Exercise description:
Reproduce the entire listing exactly. Leave the pictures out.

Data segment:
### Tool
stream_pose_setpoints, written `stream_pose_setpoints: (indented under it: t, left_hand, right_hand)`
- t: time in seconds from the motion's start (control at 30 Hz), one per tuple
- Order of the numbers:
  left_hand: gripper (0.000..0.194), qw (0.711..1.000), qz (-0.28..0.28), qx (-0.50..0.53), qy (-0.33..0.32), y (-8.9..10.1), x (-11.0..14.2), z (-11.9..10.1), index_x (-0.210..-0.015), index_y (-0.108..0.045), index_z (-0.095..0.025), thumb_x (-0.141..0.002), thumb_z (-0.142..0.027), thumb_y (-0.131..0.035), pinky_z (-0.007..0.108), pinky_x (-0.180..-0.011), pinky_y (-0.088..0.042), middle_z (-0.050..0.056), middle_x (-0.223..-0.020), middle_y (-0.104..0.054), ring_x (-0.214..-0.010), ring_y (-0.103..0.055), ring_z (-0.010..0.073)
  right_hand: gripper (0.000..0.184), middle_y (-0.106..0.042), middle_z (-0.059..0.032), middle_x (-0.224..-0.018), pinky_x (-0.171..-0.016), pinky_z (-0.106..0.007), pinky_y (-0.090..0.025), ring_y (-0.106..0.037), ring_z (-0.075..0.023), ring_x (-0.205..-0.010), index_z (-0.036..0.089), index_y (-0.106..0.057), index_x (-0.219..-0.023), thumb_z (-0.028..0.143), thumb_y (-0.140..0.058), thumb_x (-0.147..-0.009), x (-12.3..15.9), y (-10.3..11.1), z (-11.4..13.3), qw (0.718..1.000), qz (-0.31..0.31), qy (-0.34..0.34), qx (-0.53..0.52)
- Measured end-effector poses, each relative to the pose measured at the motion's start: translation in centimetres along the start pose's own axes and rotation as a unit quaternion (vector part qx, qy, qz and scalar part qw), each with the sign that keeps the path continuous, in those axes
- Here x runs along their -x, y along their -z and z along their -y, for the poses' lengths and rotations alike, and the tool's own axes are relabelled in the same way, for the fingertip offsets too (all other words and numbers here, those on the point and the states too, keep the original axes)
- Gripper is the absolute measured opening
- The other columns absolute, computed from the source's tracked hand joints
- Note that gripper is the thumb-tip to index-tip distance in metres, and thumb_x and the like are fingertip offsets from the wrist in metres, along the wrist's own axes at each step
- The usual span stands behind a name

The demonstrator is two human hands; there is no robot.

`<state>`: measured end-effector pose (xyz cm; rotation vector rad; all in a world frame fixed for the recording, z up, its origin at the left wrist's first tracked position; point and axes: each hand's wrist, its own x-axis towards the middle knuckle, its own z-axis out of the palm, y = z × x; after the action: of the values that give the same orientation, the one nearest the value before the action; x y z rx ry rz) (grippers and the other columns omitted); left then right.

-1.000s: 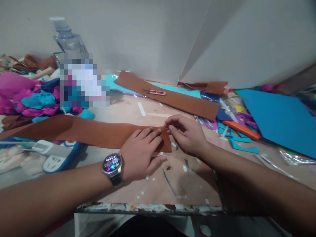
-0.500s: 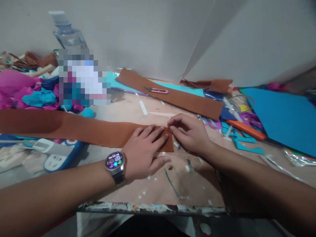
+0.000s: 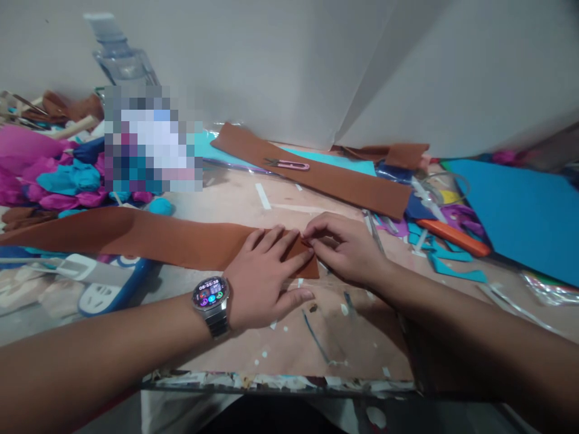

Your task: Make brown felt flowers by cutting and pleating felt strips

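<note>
A long strip of brown crepe paper (image 3: 181,241) runs across the table from the left, its near end under my hands. My left hand (image 3: 266,277), with a watch (image 3: 210,293) on the wrist, lies flat on this end with fingers spread. At the strip's upper right corner, the thumb and fingertips of my right hand (image 3: 346,244) are pinched on the paper's edge. Farther back, a second brown strip (image 3: 353,190) lies at a slant, and pink-handled thread snips (image 3: 292,164) rest on it.
An orange cutter (image 3: 455,237) lies right among blue scraps (image 3: 456,265), beside a large blue sheet (image 3: 529,211). To the left are a white-and-blue power strip (image 3: 102,289), crumpled pink and blue paper (image 3: 72,178) and a plastic bottle (image 3: 122,63). The table's front edge (image 3: 280,381) is close to me.
My right hand has moved slightly left and down, its fingertips now pinching the paper's corner. At far left, the strip has lifted and curled. My left hand stays in place.
</note>
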<state>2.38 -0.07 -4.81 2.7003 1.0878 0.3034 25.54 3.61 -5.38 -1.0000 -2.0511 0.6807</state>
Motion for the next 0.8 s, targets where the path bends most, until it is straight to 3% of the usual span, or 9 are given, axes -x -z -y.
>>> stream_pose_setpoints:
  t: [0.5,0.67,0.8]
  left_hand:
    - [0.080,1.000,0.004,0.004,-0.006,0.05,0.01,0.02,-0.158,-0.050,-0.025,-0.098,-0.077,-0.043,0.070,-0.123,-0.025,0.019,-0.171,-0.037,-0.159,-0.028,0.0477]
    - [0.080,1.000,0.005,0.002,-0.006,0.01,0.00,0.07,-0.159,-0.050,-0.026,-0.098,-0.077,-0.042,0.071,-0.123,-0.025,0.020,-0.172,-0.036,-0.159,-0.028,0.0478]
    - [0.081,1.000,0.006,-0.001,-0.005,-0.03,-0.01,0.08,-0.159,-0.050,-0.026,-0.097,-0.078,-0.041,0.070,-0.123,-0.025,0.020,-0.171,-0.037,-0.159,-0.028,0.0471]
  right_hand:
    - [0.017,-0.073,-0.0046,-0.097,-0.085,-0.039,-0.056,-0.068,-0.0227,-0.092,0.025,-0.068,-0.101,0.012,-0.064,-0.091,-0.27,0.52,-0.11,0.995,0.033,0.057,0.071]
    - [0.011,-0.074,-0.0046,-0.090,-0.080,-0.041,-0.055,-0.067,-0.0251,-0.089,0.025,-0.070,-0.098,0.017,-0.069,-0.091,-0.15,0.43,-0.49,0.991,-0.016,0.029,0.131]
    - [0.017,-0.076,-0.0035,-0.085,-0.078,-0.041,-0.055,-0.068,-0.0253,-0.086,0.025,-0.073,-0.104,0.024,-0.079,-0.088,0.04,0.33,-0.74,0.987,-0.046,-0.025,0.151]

Solution for this task:
### Tool
stream_pose_setpoints, written `stream_pose_setpoints: (indented under it: t, left_hand, right_hand)`
- t: time in seconds from the motion's start (control at 30 Hz), one per tuple
- Order of the numbers:
  left_hand: gripper (0.000..0.194), qw (0.711..1.000), qz (-0.28..0.28), qx (-0.50..0.53), qy (-0.33..0.32), y (-8.9..10.1), x (-11.0..14.2), z (-11.9..10.1), index_x (-0.210..-0.015), index_y (-0.108..0.045), index_z (-0.095..0.025), thumb_x (-0.141..0.002), thumb_z (-0.142..0.027), thumb_y (-0.131..0.035), pinky_z (-0.007..0.108), pinky_x (-0.180..-0.011), pinky_y (-0.088..0.042), middle_z (-0.050..0.056), middle_x (-0.223..-0.020), middle_y (-0.104..0.054), ring_x (-0.214..-0.010), ring_y (-0.103..0.055), ring_z (-0.010..0.073)
  right_hand: gripper (0.000..0.184), middle_y (-0.106..0.042), middle_z (-0.059..0.032), middle_x (-0.224..-0.018), pinky_x (-0.171..-0.016), pinky_z (-0.106..0.007), pinky_y (-0.090..0.025), ring_y (-0.106..0.037), ring_z (-0.075..0.023), ring_x (-0.205..-0.010), index_z (-0.036..0.089), index_y (-0.106..0.057), index_x (-0.219..-0.023), thumb_z (-0.028..0.143), thumb_y (-0.140..0.058), thumb_x (-0.147..-0.009), x (-12.3..15.9), y (-10.3..11.1), z (-11.4..13.3), qw (0.718..1.000), qz (-0.31..0.31), qy (-0.34..0.34), qx (-0.53..0.52)
- Measured end-effector poses, each relative to the pose measured at the motion's start: translation in centimetres along the start pose's own axes and rotation as a unit quaternion (vector part qx, qy, qz and scalar part qw), each with the sign that keeps the path continuous, in those axes
- Here x runs along their -x, y along their -z and z along their -y, for the poses' lengths and rotations alike, and the tool's own axes are relabelled in the same way, for the fingertip offsets too (all other words and numbers here, those on the point and the states too, keep the original axes)
- Gripper is the absolute measured opening
- The other columns absolute, computed from the source's tracked hand joints
- Note that gripper is the thumb-tip to index-tip distance in metres, and thumb_x and the like are fingertip offsets from the wrist in metres, along the wrist's own axes at each step
- The usual span stands behind a name

The demonstrator is two human hands; there is no robot.

`<state>`: measured end-effector pose (xyz cm; rotation vector rad; all in a world frame fixed for the recording, z up, its origin at the left wrist's first tracked position; point and axes: each hand's wrist, its own x-axis towards the middle knuckle, its own z-axis out of the palm, y = z × x; after the action: of the values that give the same orientation, the one nearest the value before the action; x y z rx ry rz) (grippers and the other columns omitted); left then right.

-1.000s: 
-0.500s: 
+0.000s: 

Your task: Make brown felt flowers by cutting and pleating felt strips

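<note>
A long strip of brown crepe paper (image 3: 181,241) runs across the table from the left, its near end under my hands. My left hand (image 3: 266,277), with a watch (image 3: 210,293) on the wrist, lies flat on this end with fingers spread. At the strip's upper right corner, the thumb and fingertips of my right hand (image 3: 346,244) are pinched on the paper's edge. Farther back, a second brown strip (image 3: 353,190) lies at a slant, and pink-handled thread snips (image 3: 292,164) rest on it.
An orange cutter (image 3: 455,237) lies right among blue scraps (image 3: 456,265), beside a large blue sheet (image 3: 529,211). To the left are a white-and-blue power strip (image 3: 102,289), crumpled pink and blue paper (image 3: 72,178) and a plastic bottle (image 3: 122,63). The table's front edge (image 3: 280,381) is close to me.
My right hand has moved slightly left and down, its fingertips now pinching the paper's corner. At far left, the strip has lifted and curled. My left hand stays in place.
</note>
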<state>2.38 -0.07 -4.81 2.7003 1.0878 0.3034 25.54 3.61 -5.38 -1.0000 -2.0511 0.6807</state>
Motion for the next 0.8 s, targets where the path bends most, until it is straight to 3% of the usual span, or 9 are given, axes -x -z -y.
>>> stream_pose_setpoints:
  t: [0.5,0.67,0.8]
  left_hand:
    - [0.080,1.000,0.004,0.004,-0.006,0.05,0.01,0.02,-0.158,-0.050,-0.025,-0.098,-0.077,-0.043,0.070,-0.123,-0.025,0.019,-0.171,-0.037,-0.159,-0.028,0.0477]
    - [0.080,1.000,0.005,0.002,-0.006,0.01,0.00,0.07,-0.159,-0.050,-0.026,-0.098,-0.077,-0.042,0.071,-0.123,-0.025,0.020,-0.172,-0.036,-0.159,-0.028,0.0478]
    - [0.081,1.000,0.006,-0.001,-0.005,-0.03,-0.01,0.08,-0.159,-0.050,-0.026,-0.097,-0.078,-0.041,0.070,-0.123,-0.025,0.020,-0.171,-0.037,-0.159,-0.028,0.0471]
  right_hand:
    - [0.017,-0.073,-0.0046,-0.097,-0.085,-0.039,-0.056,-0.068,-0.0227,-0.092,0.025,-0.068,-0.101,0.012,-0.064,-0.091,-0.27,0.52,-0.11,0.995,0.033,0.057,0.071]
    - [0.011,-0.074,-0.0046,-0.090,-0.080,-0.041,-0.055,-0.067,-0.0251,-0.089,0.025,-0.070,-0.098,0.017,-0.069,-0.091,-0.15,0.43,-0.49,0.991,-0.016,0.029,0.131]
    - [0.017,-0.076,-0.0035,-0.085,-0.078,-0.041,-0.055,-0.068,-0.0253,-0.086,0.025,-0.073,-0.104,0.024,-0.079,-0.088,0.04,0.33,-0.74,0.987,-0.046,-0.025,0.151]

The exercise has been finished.